As part of its conclusion, the paper advised the international transplantation community to reconsider its position on China’s transplant industry.
“Given that this data appears to have been falsified, international medical organizations may wish to reassess their stance. The welcoming of China’s organ transplantation system into the international medical community has been based on trust; in light of our
The release of the paper follows the China Tribunal, a people’s tribunal held in London chaired by Sir Geoffrey Nice QC, which delivered its findings in June that said large numbers of prisoners of conscience had been killed for their organs in China.
Based on a year-long investigation, the tribunal’s judgment prompted worldwide media attention over an atrocity that first came to light in 2006 following claims that imprisoned Falun Gong practitioners were being killed for their organs in Northeastern China.

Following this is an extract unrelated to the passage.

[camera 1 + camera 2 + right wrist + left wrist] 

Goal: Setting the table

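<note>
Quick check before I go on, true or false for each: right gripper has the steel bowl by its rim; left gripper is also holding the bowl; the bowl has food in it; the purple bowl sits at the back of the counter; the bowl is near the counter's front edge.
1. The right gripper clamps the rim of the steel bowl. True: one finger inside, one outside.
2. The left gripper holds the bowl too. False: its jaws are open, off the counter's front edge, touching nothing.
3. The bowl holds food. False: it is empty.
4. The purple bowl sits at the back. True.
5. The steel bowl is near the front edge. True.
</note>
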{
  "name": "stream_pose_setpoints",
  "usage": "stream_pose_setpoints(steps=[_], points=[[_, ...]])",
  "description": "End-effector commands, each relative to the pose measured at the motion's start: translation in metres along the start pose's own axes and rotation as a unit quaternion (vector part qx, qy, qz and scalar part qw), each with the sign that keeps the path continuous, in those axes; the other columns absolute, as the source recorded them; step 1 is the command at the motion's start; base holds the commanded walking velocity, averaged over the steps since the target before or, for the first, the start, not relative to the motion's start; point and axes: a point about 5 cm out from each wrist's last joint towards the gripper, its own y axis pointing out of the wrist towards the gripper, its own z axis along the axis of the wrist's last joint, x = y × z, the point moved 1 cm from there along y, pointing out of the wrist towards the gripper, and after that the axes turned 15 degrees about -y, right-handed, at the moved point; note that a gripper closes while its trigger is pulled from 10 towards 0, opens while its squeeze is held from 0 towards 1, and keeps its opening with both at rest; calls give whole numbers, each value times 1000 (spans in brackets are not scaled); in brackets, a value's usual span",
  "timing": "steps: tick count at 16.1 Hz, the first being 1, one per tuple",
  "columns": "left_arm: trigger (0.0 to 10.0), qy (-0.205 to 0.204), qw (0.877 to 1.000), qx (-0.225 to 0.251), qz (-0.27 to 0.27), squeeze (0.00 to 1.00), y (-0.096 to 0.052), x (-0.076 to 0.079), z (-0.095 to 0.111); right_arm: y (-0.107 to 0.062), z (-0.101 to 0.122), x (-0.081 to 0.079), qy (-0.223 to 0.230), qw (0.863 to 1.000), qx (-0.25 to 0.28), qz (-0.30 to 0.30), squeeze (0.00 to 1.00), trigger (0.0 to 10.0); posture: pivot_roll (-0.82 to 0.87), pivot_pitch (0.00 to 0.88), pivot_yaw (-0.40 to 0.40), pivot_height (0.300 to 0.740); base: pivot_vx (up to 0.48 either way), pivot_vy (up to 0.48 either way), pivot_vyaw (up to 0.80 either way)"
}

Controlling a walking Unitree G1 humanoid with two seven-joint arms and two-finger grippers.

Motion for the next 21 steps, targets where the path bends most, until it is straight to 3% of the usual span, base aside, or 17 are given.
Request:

Senior lawyer Hamid Sabi, who partook in the tribunal, recently told the UN Human Rights Council that it and UN member states are legally obligated to address the killing of innocent people for their organs in China.
The tribunal was established by the International Coalition to End Transplant Abuse in China (ETAC), an association of lawyers, academics, ethicists, medical professionals, researchers, and human rights advocates.
Among ETAC members are U.S. investigative journalist Ethan Gutmann, Canadian researchers former MP David Kilgour and human rights lawyer David Matas, who authored a 700-plus page report published in 2016 that demonstrated the extent of forced organ harvesting in China.
The report estimated that 60,000 to 100,000 organ transplants are performed annually in China. Among the evidence used to calculate these figures was data from hospital revenues, transplantation volumes, bed utilization rates, surgical personnel, training programs, and state funding.
They too concluded the source for these organs was prisoners of conscience, primarily Falun Gong practitioners.